The SCA negotiating committee responsible for managing the negotiations and legal aspects in the case of the Panamanian-flagged container ship EVER GIVEN reviewed the statement of the UK P&I Club, and the Suez Canal Authority appreciates what was mentioned in the statement on the Authority’s right to claim a fair and commensurate compensation covering the expenses of the salvage works, salvage reward, and losses that the SCA incurred during the successful salvage operation of the Panamanian-flagged container ship EVER GIVEN which ran aground in the Canal last March.
In this regard, the SCA reassures its keenness to make the negotiations course a success acting on the principle of good faith and considering the extended ties and relations with the ship-owning company as it is one of the SCA’s major clients without jeopardizing the rights of the SCA and guaranteeing to reach a fair settlement that compensates the losses incurred during the crisis.
The SCA stresses that the SCA’s Navigation Book of Rules is the legal reference stipulating the SCA’s rights and obligations towards its clients. The Navigation Book of Rules contains the rules of navigation in the Canal as well as the articles specifying the different obligations and requirements of transit for the vessels in the canal with regards to marine, logistic, and salvage services.

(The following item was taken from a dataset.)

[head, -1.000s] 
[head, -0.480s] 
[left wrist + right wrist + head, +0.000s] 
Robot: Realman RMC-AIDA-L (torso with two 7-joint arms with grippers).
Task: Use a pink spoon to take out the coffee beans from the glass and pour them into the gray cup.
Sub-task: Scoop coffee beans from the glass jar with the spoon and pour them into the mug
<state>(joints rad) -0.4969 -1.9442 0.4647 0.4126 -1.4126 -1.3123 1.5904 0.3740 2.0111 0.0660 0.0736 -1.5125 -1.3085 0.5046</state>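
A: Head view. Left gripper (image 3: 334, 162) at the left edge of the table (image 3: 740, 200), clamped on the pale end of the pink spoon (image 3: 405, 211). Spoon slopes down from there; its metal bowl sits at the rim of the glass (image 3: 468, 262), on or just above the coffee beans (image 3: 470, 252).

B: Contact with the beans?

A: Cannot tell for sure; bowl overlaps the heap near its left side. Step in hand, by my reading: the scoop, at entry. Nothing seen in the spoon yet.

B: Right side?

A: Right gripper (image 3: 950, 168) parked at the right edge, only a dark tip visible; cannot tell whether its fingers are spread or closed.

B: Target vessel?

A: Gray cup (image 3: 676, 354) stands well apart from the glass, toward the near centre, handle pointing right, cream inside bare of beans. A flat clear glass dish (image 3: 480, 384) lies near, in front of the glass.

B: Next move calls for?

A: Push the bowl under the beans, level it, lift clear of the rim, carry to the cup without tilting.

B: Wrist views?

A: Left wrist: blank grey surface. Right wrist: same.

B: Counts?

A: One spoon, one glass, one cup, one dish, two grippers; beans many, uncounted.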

It is worth noting that Article 58 of the Navigation Book of Rues concerning the assignment of escorting tugs stipulates that the SCA shall assign two escorting tugs to the container ships with a load of 170 thousand tons and above; which was applied by the SCA through assigning two escorting tugs to the Panamanian-flagged vessel EVER GIVEN. Article 54 of the Navigation Book of Rules stipulates the allowed speed for the vessels in the waterway which ranges from 14 to 16 km per hour according to the type of the transiting vessel. According to the aforementioned, the vessels shall comply with the stated speed in accordance with the Navigation Book of Rules when transiting the Canal; and exceeding these speeds is the sole responsibility of the ship master.